Note, Feb. 16, 2022: I just made two slight edits here, to correct a typo and clarify a sentence.
16th-century German theologian Martin Luther, instigator of the Protestant Reformation, is a pivotal figure in Christian church history, in subsequent German history and culture, and in the history of the modern world as a whole. The larger picture in any of these areas can't really be grasped without understanding his influence. Having been raised in a Lutheran denomination originally founded by German immigrants, I naturally heard plenty about Luther as a child and teen in church (and parochial school for five years), though what I heard tended to be a hagiographic version of his life and a simplistic and uncritical distillation of his thought. I set about gratifying my curiosity for a fuller and more balanced treatment with this biography sometime after graduating from high school in 1970 (1971 is a rough guess as to when I read it). The book was a good choice for the purpose, usually considered to be the definitive Luther biography, and written by a liberal Quaker scholar who was basically sympathetic to his subject but able to view him with a certain detachment. Bainton was also an accomplished scholar (Titus Street Professor of Ecclesiastical History at Yale, an endowed chair also held by another church historian whose work made even more impression on me, Kenneth Scott Latourette), and literate in German.
This is a fairly thick book, with 386 pages of text; but it's narrative popular history for interested and intelligent lay readers, rather than very dry and pedantic academic history, and doesn't presuppose any specialized knowledge or vocabulary. It's a full-length biographical treatment, going back to Luther's childhood, as far as we know of it, carrying through to his death in 1546, and assessing his postmortem influence. The author doesn't employ footnotes, but he bases his text solidly on substantial acquaintance with primary and secondary sources, and documents the provenance of quotations (by page number and line) in a roughly 10-page list of references in the back. (As that indicates, there are quite a few quotations of Luther's own words, and those of his contemporaries.) Luther's theological and social thought, and that of the thinkers with whom he interacted (often in dispute), are presented in the context of his life, and in terms that make them intelligible to theological nonspecialists. Bainton doesn't whitewash his subject, giving an honest appraisal of the less palatable aspects of his career, particularly the savage controversial writings he produced in his pain-wracked and increasingly irascible old age.

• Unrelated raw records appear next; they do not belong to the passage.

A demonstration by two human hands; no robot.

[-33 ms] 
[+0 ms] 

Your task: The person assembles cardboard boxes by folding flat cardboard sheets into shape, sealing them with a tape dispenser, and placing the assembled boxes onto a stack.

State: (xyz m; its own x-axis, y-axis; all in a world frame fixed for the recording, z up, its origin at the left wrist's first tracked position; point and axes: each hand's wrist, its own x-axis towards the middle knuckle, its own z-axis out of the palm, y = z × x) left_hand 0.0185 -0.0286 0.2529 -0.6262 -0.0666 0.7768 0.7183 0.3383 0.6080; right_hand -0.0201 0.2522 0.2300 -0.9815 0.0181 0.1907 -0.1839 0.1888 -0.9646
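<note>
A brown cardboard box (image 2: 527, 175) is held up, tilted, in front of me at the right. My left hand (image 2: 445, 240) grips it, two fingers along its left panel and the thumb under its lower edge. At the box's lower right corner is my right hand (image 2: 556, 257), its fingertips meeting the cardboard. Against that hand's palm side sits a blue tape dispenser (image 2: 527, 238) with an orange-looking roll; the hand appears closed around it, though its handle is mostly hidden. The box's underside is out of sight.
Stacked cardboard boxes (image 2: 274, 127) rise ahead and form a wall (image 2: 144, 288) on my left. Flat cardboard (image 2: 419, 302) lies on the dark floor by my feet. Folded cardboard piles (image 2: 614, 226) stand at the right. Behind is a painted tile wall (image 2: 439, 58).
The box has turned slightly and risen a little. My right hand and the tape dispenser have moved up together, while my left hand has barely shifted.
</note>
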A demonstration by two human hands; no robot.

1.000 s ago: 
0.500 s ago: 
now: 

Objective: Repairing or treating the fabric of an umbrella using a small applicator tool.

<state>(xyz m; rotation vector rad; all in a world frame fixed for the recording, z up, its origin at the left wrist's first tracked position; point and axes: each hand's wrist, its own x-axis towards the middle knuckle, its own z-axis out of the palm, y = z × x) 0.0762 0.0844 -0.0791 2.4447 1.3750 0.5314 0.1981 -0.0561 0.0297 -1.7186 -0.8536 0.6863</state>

By the time I read this, I had already embraced the concept of a church voluntarily composed of adult believers (or, at least, believers old enough to know in whom they're believing), and so had rejected the Constantinian conception (which Luther and many of the other Reformers retained) of a State-sponsored church entered by infant baptism. That conviction has only deepened in the decades since, and undergirds a strong belief that the greatest problem of the Christian church, which directly stems from that terrible historical wrong turn, is the popular identification of the "church" as a huge, amorphous mass of nominal "members" who have no more personal Christian beliefs than my daughter's pet house-cats (but who are thereby "entitled" to represent the church to the world and share in its governance). If the church had held to the believer's church concept in the second century and afterwards, IMO, or if more Christians had adopted it in the 16th, its subsequent history would have differed for the better. Closely related to this is my belief that the church's true unity is as the organic fellowship of believers united around a common loyalty to Jesus Christ as Lord and Savior, rather than as an adherence to a set of creedal formulations determined and enforced by a human authority (again, Luther didn't originate the latter view, but both he and his Catholic and Protestant opponents certainly embraced it with a vengeance). Bainton doesn't actually deal in great detail with any of these issues; but for me they tend to be inherent in the historical narrative itself, and to color my interpretation of Luther's significance. I think they dilute the practical impact of his insight about justification by faith (which was not as radical a break with historic Catholic thought as some modern interpreters treat it, though again Bainton doesn't discuss that in detail), and make much of his legacy an exercise in missed theological and ecclesiastical opportunity. (Some fellow Christians, whom I respect, would of course disagree with some or all of these views; but they do represent my honest principal take-aways from the book.)
Given the 1950 publication date, Bainton's 11-page bibliography of books and articles (which don't include Luther's own writings, though he made use of those too) is somewhat dated; but it's extensive enough to indicate a thorough familiarity with the entire scope of Luther scholarship up to that time. The book also has an over 12-page index, which is pretty comprehensive, and is enhanced by dozens of black-and-white illustrations, mostly contemporary woodcuts.
In summary, this is a must-read starting point for anyone who wants to seriously study Luther, the Reformation, or modern (post-medieval) Christian history. It stands as a worthy magnum opus for a distinguished historian.